The Screwtape Letters, by C.S. Lewis (Old Favourites #8)

Someday I’m going to make up a list or writers who were my spiritual guides and mentors, and like a lot of Christians I’d put C.S. Lewis at the top of my list.  I read the Narnia books as a child and got into his spiritual/devotional nonfiction as a teenager.  Mere Christianity was an important book for me (even though now I think many of its attempts at logic are badly oversimplified) because it attempted to lay out a rational basis for the Christian faith, and at the time in my life when I read it (about 16) that was something I badly needed.

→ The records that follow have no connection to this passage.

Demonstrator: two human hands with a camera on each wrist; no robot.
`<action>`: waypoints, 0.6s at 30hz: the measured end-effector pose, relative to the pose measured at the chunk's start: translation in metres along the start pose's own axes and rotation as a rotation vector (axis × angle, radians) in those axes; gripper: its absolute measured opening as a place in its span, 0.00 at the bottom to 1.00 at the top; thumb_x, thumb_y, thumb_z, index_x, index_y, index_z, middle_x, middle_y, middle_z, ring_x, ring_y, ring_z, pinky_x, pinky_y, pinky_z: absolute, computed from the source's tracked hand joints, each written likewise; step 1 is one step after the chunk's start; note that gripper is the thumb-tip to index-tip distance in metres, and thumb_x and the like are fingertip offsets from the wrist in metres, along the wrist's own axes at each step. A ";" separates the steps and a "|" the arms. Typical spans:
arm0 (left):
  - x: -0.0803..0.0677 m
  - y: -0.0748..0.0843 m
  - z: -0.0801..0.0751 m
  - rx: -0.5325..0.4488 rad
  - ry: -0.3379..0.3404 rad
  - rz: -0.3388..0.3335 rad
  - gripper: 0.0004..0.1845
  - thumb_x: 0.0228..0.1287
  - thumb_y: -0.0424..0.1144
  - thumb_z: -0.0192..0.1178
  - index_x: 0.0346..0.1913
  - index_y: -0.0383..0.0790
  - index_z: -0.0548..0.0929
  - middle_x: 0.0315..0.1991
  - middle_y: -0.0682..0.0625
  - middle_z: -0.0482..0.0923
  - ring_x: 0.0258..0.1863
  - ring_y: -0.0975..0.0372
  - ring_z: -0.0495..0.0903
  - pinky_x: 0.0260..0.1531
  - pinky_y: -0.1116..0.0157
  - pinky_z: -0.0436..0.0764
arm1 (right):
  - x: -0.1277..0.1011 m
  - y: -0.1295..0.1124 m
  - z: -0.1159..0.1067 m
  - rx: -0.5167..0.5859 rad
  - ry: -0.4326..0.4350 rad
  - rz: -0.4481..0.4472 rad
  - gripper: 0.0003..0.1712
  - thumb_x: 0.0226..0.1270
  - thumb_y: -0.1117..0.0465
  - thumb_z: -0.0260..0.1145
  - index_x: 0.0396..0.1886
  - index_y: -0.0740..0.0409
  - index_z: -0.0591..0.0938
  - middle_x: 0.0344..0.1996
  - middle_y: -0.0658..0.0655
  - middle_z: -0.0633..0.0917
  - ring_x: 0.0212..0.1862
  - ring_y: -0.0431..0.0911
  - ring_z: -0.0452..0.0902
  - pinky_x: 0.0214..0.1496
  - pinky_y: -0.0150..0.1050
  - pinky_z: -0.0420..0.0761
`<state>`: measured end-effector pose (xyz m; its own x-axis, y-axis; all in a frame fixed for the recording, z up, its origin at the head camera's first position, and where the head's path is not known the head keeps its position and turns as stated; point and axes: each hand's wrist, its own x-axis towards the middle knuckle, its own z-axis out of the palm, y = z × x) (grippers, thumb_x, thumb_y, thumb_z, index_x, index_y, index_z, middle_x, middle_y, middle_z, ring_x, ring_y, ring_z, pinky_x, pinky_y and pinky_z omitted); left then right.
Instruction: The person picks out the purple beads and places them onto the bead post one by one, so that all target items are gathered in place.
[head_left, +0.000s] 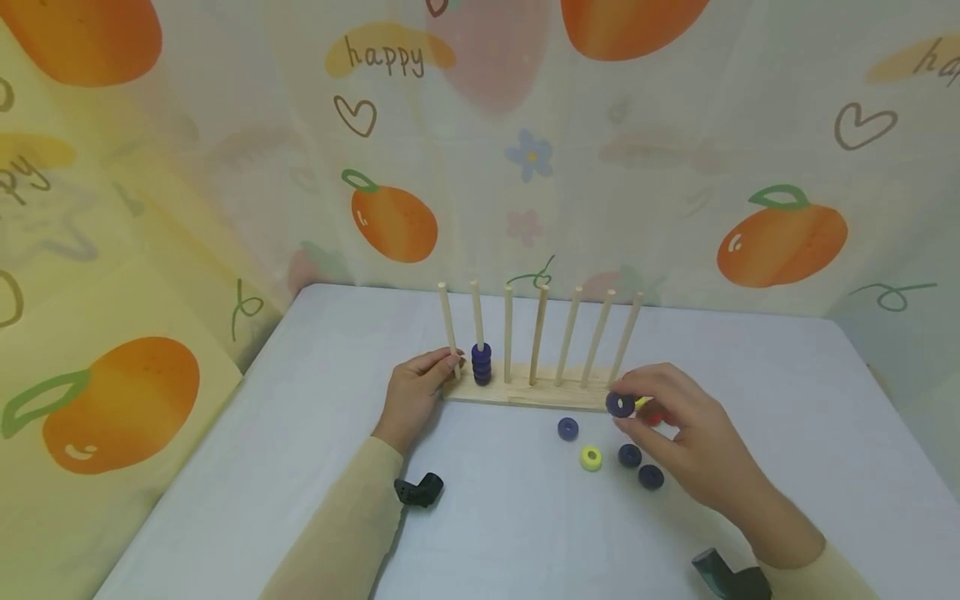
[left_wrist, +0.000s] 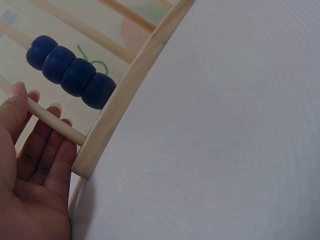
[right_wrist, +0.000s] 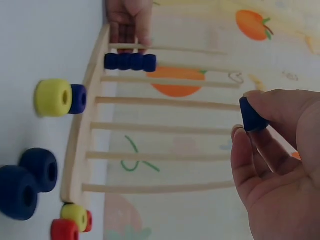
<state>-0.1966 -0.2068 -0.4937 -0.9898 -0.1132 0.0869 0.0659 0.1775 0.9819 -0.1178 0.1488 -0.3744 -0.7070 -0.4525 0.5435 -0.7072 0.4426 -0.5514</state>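
A wooden peg rack stands on the table with several upright pegs. Several dark blue beads are stacked on its second peg from the left. My left hand holds the leftmost peg low down, thumb on one side and fingers on the other. In front of the rack's right end, my right hand pinches a dark blue bead between thumb and fingertips, lifted off the table. The right wrist view shows this bead apart from the pegs. The other pegs carry no beads.
Loose beads lie before the rack: a blue one, a yellow one and two dark blue ones. Red and yellow beads lie by the rack's right end, partly hidden by my right hand in the head view. A printed curtain hangs behind.
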 end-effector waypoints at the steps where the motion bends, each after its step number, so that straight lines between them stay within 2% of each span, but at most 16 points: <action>1: 0.000 0.000 0.000 0.000 0.000 -0.002 0.17 0.59 0.58 0.63 0.45 0.53 0.87 0.43 0.56 0.85 0.48 0.64 0.79 0.50 0.64 0.77 | 0.004 -0.002 0.000 -0.002 0.002 -0.015 0.26 0.54 0.71 0.73 0.52 0.49 0.79 0.47 0.45 0.78 0.42 0.38 0.75 0.38 0.30 0.80; 8: 0.000 0.003 0.001 -0.014 0.001 0.002 0.19 0.59 0.58 0.63 0.46 0.51 0.87 0.43 0.56 0.84 0.49 0.63 0.79 0.50 0.64 0.77 | 0.027 -0.009 0.003 -0.050 0.040 -0.074 0.25 0.53 0.70 0.74 0.51 0.53 0.80 0.48 0.45 0.78 0.43 0.38 0.75 0.43 0.30 0.78; 15: 0.000 0.003 0.000 -0.023 -0.002 -0.002 0.20 0.59 0.57 0.64 0.47 0.49 0.86 0.43 0.55 0.84 0.49 0.63 0.79 0.50 0.65 0.76 | 0.051 -0.017 0.011 0.042 0.091 -0.194 0.23 0.50 0.75 0.72 0.48 0.60 0.81 0.46 0.53 0.80 0.44 0.44 0.76 0.39 0.32 0.80; 18: 0.000 0.003 0.000 -0.028 -0.008 -0.007 0.20 0.59 0.57 0.64 0.47 0.49 0.86 0.44 0.55 0.84 0.49 0.63 0.79 0.50 0.65 0.77 | 0.061 -0.019 0.013 0.046 0.099 -0.222 0.22 0.51 0.75 0.72 0.47 0.61 0.81 0.46 0.54 0.80 0.43 0.45 0.77 0.39 0.32 0.80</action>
<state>-0.1962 -0.2061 -0.4913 -0.9911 -0.1067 0.0791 0.0627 0.1491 0.9868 -0.1470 0.1028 -0.3386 -0.5335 -0.4554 0.7127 -0.8456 0.3040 -0.4388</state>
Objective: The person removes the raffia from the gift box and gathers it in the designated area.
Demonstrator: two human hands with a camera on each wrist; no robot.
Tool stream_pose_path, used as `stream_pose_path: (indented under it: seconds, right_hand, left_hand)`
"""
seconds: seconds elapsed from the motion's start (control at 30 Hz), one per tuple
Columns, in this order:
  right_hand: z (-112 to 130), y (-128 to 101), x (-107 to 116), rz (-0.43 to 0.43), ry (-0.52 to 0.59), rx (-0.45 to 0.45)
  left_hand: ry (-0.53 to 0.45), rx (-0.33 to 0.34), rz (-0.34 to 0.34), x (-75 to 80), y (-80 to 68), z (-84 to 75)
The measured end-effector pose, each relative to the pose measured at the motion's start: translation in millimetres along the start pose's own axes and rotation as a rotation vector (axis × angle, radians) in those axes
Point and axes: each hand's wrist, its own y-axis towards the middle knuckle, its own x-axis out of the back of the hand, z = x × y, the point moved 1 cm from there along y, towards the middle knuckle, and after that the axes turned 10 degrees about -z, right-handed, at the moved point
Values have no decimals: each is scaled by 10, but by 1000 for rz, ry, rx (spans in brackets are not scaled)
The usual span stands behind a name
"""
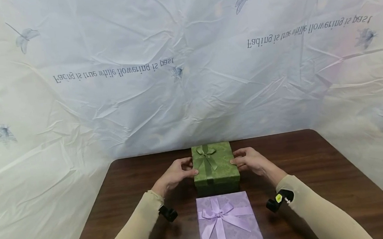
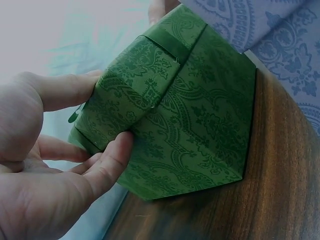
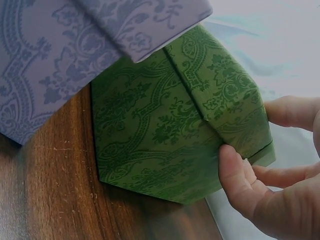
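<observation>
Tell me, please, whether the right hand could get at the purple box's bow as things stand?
Probably yes: the right hand now grips the green box, but the purple box lies just nearer, its bow uncovered on top.

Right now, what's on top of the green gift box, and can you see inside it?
A green ribbon bow sits on the green gift box. The left hand and right hand grip the lid's edges. The lid covers whatever is inside.
</observation>
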Motion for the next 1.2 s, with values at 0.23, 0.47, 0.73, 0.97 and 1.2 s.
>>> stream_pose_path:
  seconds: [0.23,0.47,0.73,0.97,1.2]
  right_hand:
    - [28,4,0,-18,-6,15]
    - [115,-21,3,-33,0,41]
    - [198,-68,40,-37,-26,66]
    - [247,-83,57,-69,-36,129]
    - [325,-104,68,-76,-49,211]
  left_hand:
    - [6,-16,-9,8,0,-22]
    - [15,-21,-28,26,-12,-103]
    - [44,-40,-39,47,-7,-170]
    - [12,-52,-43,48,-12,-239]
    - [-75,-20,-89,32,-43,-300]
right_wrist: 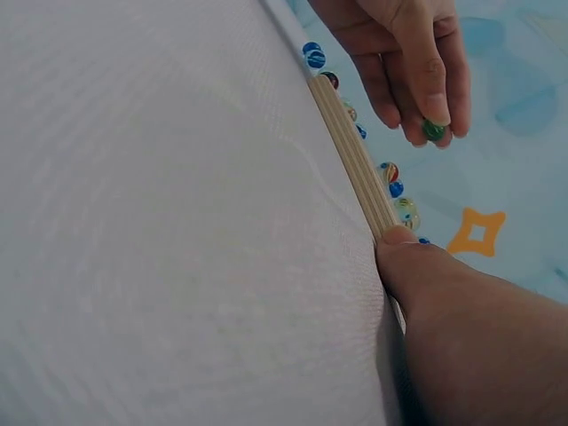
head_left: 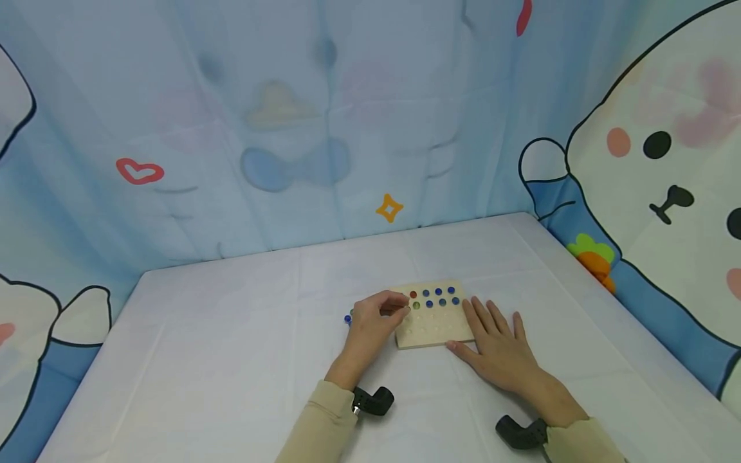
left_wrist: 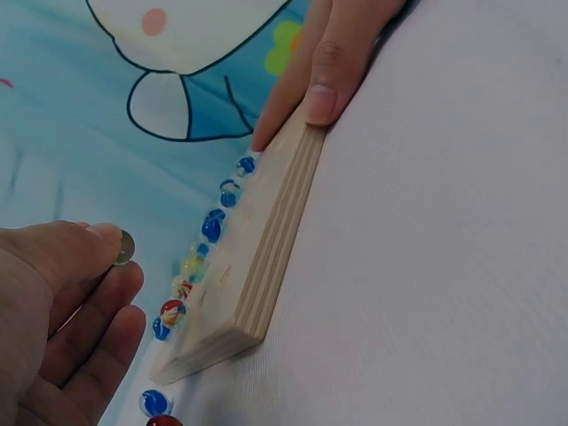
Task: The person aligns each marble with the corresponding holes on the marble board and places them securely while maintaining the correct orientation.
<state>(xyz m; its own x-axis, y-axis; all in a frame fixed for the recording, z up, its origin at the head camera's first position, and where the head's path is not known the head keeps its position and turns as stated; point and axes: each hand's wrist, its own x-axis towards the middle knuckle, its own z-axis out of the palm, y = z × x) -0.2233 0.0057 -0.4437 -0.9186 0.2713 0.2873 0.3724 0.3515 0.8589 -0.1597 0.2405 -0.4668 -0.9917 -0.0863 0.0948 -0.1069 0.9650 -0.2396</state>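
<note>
My left hand (head_left: 370,328) pinches a green glass marble (right_wrist: 433,130) between thumb and fingertips, just above the left side of a pale wooden board (head_left: 434,332). The board has rows of shallow round hollows. In its two far rows sit a red marble (head_left: 413,294), a yellow-green marble (head_left: 416,305) and several blue marbles (head_left: 438,292); the nearer hollows hold nothing. With its fingers straight and spread, my right hand (head_left: 500,350) rests at the board's right edge, the thumb (right_wrist: 397,235) touching the near corner.
Left of the board, partly behind my left hand, lie loose marbles, among them a blue marble (left_wrist: 155,403) and a dark red marble (left_wrist: 165,421). A white cloth (head_left: 220,360) covers the table. Behind it hangs a blue cartoon curtain (head_left: 347,128).
</note>
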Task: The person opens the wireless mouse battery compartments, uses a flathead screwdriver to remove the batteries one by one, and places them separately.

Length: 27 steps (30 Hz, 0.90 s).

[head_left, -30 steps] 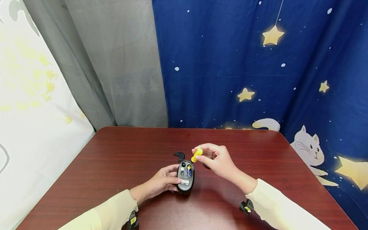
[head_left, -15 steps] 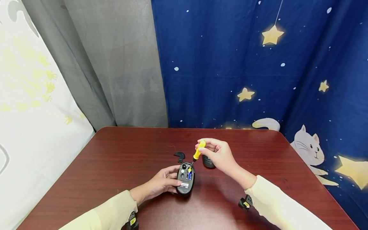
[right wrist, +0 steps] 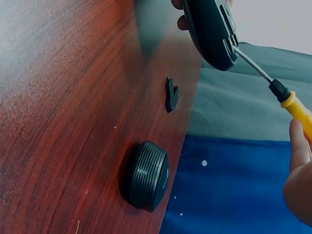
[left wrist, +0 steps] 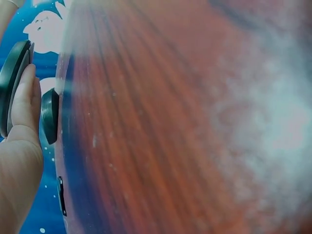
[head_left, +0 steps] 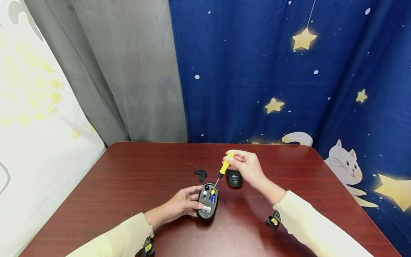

Screwtape, however, is probably the single book that most influenced my vision of how to live as a Christian.  In fact, it’s only rereading now at midlife that I realize how many of my views on the life of faith were originally inspired by the wily senior devil’s letters to a junior tempter on how to mislead a human soul.  Screwtape’s insights on prayer, humility, and what to do with times of spiritual dryness — all suitably reversed, of course, since his goal is damnation rather than salvation — molded my views of what it meant to be a Christian.  Over the years, there are things I’ve come to disagree with Lewis about, but I still think a young Christian could do a lot worse than use Screwtape as a primer for Christian living. 

The only Screwtape experience I’ve missed that I still really want to have is to get the audiobook and hear John Cleese read it.  Because that? Would bring the awesome.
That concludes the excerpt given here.